▶ **WHAT YOU NEED TO DO**
Make an exact copy of all the entries shown below.
⁂
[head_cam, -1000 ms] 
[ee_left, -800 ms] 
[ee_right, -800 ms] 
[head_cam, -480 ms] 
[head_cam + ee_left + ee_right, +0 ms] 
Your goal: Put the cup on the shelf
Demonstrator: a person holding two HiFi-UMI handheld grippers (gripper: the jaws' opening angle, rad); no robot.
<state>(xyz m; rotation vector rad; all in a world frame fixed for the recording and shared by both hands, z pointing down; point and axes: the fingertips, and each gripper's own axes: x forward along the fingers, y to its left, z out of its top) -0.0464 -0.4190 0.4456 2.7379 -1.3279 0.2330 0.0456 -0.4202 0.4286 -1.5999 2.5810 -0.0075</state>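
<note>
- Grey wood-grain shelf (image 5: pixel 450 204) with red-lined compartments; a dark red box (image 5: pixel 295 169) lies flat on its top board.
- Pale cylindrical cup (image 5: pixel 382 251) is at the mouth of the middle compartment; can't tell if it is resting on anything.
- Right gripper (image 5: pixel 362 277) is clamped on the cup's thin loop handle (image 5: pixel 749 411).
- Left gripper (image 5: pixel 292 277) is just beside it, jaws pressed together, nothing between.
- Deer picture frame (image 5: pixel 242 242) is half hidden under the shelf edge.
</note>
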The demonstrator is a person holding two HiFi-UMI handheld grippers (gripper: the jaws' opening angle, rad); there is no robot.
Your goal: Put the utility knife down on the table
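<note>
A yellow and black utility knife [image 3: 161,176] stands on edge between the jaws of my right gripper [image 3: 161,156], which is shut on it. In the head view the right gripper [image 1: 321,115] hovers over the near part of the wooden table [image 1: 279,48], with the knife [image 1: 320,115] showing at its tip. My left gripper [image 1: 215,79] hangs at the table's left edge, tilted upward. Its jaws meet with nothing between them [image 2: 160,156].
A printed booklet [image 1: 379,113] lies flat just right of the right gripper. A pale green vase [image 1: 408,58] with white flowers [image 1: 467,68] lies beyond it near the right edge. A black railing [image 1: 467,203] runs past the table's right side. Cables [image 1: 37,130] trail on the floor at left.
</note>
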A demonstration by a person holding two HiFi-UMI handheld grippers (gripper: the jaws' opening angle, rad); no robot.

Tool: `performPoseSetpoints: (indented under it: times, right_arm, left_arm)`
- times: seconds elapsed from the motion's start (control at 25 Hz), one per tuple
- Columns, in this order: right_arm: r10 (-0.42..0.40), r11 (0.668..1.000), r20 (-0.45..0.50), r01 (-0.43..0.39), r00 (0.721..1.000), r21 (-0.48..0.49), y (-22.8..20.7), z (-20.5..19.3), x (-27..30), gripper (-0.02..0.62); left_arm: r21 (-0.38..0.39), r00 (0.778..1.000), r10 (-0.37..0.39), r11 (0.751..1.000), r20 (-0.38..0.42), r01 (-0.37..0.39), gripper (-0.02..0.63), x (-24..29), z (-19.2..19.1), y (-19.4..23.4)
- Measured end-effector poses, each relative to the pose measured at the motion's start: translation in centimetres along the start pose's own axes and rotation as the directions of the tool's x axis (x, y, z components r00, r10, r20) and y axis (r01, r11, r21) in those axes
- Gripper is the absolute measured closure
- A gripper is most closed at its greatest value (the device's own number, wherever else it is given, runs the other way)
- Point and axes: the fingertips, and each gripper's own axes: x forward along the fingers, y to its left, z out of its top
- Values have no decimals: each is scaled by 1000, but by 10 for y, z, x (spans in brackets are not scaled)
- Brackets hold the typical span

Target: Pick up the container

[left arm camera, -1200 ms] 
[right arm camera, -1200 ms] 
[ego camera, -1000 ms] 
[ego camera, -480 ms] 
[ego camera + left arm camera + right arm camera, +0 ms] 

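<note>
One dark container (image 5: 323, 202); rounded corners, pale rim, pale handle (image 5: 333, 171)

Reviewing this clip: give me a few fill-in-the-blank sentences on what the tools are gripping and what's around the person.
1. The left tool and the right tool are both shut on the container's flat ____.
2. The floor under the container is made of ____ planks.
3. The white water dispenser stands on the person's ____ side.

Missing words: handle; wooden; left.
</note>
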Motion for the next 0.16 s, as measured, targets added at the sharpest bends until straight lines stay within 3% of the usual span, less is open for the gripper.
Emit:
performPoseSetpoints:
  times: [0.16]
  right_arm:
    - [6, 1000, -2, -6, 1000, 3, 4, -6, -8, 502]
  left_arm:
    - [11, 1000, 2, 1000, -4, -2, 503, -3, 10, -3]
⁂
▶ **REPLY**
[head_cam, -1000 ms] 
[ee_left, -800 ms] 
[ee_right, -800 ms] 
[head_cam, -480 ms] 
[head_cam + ee_left + ee_right, +0 ms] 
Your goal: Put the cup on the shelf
Demonstrator: a person holding two HiFi-UMI handheld grippers (gripper: the jaws' opening angle, rad); no robot.
<state>(xyz m; rotation vector rad; all in a world frame fixed for the recording and shared by both hands, z pointing down; point and axes: the fingertips, and each gripper's own axes: x forward along the fingers, y to its left, z out of its top) -0.0464 -0.4190 0.4456 2.7379 -1.3279 0.2330 0.0456 -0.4202 0.4286 -1.5999 2.5810 -0.0075</state>
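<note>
- Grey wood-grain shelf (image 5: pixel 450 204) with red-lined compartments; a dark red box (image 5: pixel 295 169) lies flat on its top board.
- Pale cylindrical cup (image 5: pixel 382 251) is at the mouth of the middle compartment; can't tell if it is resting on anything.
- Right gripper (image 5: pixel 362 277) is clamped on the cup's thin loop handle (image 5: pixel 749 411).
- Left gripper (image 5: pixel 292 277) is just beside it, jaws pressed together, nothing between.
- Deer picture frame (image 5: pixel 242 242) is half hidden under the shelf edge.
</note>
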The demonstrator is a person holding two HiFi-UMI handheld grippers (gripper: the jaws' opening angle, rad); there is no robot.
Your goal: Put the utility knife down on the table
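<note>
A yellow and black utility knife [image 3: 161,176] stands on edge between the jaws of my right gripper [image 3: 161,156], which is shut on it. In the head view the right gripper [image 1: 321,115] hovers over the near part of the wooden table [image 1: 279,48], with the knife [image 1: 320,115] showing at its tip. My left gripper [image 1: 215,79] hangs at the table's left edge, tilted upward. Its jaws meet with nothing between them [image 2: 160,156].
A printed booklet [image 1: 379,113] lies flat just right of the right gripper. A pale green vase [image 1: 408,58] with white flowers [image 1: 467,68] lies beyond it near the right edge. A black railing [image 1: 467,203] runs past the table's right side. Cables [image 1: 37,130] trail on the floor at left.
</note>
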A demonstration by a person holding two HiFi-UMI handheld grippers (gripper: the jaws' opening angle, rad); no robot.

Tool: `performPoseSetpoints: (indented under it: times, right_arm, left_arm)`
- times: seconds elapsed from the motion's start (control at 25 Hz), one per tuple
- Columns, in this order: right_arm: r10 (-0.42..0.40), r11 (0.668..1.000), r20 (-0.45..0.50), r01 (-0.43..0.39), r00 (0.721..1.000), r21 (-0.48..0.49), y (-22.8..20.7), z (-20.5..19.3), x (-27..30), gripper (-0.02..0.62); left_arm: r21 (-0.38..0.39), r00 (0.778..1.000), r10 (-0.37..0.39), r11 (0.751..1.000), r20 (-0.38..0.42), r01 (-0.37..0.39), gripper (-0.02..0.63), x (-24..29), z (-19.2..19.1), y (-19.4..23.4)
- Measured end-effector poses, each relative to the pose measured at the motion's start: translation in centimetres along the start pose's own axes and rotation as the directions of the tool's x axis (x, y, z components r00, r10, r20) and y axis (r01, r11, r21) in those axes
- Gripper is the absolute measured closure
- A gripper is most closed at its greatest value (the device's own number, wherever else it is given, runs the other way)
- Point and axes: the fingertips, and each gripper's own axes: x forward along the fingers, y to its left, z out of its top
- Values have no decimals: each is scaled by 1000, but by 10 for y, z, x (spans in brackets are not scaled)
- Brackets hold the typical span

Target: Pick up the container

[left arm camera, -1200 ms] 
[right arm camera, -1200 ms] 
[ego camera, -1000 ms] 
[ego camera, -480 ms] 
[ego camera + left arm camera + right arm camera, +0 ms] 

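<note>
One dark container (image 5: 323, 202); rounded corners, pale rim, pale handle (image 5: 333, 171)

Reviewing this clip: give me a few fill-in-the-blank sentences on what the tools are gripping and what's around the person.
1. The left tool and the right tool are both shut on the container's flat ____.
2. The floor under the container is made of ____ planks.
3. The white water dispenser stands on the person's ____ side.

Missing words: handle; wooden; left.
</note>
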Motion for the next 0.16 s, as measured, targets added at the sharpest bends until straight lines stay within 3% of the usual span, less is open for the gripper.
Emit:
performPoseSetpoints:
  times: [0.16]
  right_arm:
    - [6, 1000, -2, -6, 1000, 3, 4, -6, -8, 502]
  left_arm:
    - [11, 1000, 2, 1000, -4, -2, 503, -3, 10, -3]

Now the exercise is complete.